Exercise brief:
Two lines mark the range in the entries below: the one holding "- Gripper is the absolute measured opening" and the one holding "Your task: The". Set down those two and all lines between them, exactly.

════

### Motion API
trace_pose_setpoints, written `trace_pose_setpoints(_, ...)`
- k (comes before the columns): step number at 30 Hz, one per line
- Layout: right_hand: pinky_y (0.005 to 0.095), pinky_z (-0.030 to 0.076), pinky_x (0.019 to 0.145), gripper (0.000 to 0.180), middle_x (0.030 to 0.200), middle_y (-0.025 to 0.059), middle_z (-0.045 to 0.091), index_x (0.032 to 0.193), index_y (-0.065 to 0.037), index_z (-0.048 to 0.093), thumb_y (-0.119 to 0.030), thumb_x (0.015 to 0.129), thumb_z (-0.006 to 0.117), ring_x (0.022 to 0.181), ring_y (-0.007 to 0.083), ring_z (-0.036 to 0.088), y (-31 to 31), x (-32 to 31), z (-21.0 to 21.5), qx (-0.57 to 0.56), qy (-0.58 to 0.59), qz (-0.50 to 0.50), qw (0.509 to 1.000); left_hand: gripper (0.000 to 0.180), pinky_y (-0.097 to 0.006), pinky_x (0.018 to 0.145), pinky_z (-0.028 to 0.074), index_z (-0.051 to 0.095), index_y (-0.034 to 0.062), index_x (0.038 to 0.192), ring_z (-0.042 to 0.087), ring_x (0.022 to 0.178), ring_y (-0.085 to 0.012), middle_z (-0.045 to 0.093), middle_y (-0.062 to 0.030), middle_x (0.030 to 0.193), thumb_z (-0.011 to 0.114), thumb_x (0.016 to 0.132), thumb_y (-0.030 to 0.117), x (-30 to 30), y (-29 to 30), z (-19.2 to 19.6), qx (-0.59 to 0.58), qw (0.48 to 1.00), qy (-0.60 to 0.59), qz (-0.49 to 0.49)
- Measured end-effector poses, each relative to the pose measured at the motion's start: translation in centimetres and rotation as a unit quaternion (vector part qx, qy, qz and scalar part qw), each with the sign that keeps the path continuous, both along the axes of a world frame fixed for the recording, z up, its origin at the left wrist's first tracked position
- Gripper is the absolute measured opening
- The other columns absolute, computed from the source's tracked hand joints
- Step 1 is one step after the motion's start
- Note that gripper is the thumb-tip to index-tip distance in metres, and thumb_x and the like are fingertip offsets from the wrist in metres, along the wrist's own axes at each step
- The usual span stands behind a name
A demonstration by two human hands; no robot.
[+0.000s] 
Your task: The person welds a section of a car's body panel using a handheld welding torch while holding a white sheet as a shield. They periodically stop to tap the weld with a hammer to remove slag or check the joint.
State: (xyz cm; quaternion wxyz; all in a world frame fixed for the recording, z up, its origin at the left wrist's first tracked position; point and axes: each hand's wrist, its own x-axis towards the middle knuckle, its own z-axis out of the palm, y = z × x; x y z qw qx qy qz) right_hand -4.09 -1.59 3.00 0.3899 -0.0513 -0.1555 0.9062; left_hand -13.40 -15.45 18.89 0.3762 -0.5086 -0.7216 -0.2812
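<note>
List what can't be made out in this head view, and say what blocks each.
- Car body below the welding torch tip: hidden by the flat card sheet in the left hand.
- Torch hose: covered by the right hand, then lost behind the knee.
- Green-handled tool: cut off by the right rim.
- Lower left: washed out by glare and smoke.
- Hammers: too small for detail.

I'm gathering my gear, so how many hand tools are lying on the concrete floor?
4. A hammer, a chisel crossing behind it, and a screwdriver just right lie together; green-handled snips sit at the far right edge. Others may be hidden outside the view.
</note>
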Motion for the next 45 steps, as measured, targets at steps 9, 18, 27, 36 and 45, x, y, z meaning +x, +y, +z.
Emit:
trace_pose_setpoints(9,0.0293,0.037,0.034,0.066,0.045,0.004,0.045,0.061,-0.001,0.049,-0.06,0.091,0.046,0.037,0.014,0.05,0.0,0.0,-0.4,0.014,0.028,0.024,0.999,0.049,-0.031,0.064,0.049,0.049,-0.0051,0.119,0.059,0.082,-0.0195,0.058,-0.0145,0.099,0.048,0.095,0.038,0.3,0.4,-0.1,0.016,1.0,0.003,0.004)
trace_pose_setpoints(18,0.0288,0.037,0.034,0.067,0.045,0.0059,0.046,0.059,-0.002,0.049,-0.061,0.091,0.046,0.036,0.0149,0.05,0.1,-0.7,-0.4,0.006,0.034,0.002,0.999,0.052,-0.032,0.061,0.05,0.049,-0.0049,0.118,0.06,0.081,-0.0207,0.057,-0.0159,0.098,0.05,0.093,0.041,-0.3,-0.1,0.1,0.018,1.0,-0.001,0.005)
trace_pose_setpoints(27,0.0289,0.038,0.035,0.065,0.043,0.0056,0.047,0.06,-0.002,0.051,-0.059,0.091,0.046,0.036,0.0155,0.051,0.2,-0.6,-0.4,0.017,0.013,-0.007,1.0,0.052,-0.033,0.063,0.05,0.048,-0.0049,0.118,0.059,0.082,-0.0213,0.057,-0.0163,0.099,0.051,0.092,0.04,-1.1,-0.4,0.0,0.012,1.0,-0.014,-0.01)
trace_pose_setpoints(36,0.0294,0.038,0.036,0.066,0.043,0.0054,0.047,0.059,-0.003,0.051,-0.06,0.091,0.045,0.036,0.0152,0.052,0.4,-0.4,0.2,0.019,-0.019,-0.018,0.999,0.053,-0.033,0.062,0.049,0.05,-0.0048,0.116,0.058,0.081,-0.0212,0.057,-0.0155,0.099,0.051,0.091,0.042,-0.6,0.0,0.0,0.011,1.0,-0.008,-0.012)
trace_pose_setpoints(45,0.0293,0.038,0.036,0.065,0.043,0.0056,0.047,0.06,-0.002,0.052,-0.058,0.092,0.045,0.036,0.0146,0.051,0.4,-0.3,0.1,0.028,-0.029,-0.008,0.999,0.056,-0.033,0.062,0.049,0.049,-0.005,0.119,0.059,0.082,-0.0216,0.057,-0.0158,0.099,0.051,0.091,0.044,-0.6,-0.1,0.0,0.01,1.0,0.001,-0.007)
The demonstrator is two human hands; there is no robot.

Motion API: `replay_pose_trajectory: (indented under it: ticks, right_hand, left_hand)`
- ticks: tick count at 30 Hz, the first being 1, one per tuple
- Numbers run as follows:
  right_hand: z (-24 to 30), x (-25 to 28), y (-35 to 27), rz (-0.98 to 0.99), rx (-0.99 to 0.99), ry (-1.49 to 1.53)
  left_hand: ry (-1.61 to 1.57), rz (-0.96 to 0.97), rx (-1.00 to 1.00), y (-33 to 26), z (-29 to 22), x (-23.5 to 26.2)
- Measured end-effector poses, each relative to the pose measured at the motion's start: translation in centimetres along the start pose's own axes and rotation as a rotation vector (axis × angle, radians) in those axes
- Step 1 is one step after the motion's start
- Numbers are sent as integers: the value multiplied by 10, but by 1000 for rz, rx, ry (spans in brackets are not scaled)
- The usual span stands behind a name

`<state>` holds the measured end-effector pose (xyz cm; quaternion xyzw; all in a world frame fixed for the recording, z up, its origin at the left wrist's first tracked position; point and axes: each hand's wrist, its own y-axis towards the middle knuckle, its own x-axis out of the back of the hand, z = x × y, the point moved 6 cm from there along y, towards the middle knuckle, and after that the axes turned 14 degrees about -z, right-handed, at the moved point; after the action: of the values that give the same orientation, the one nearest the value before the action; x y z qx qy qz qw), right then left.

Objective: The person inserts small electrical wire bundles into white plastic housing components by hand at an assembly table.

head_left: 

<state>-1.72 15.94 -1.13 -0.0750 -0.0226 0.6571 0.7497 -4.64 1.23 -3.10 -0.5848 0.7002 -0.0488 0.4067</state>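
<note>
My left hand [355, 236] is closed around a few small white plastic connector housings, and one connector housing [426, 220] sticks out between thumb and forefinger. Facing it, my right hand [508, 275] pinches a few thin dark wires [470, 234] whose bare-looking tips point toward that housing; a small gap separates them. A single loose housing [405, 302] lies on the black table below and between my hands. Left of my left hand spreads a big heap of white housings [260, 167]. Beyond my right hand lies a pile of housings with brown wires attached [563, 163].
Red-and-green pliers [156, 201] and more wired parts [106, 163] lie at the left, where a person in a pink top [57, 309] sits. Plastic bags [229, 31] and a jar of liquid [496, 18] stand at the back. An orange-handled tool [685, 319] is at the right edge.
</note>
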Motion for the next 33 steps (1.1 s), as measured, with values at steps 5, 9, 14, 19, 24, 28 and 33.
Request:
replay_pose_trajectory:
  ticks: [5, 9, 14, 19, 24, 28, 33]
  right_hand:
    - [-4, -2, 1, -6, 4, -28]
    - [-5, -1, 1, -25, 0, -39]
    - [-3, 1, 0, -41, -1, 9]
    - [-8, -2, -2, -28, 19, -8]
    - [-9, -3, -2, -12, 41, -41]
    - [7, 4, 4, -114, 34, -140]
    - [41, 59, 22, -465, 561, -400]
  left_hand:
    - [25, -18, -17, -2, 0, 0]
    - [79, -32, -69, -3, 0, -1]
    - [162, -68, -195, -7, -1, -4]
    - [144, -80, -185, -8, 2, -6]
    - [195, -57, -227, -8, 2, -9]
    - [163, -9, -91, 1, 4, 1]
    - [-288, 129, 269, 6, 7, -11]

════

The completed task:
- Gripper is the absolute measured opening
- The other columns absolute, computed from the source's tracked hand joints
- Step 1 is one step after the motion's start
- Note that gripper is the thumb-tip to index-tip distance in metres, and thumb_x and the like are fingertip offsets from the wrist in metres, along the wrist's own axes at each step
- The usual span stands behind a name
A demonstration by two human hands; no robot.
[+0.000s] 
Your task: The person welds a section of a car's body panel using a handheld welding torch while holding a white sheet as a shield. They periodically stop to tap the weld with a hammer to remove slag or check the joint.

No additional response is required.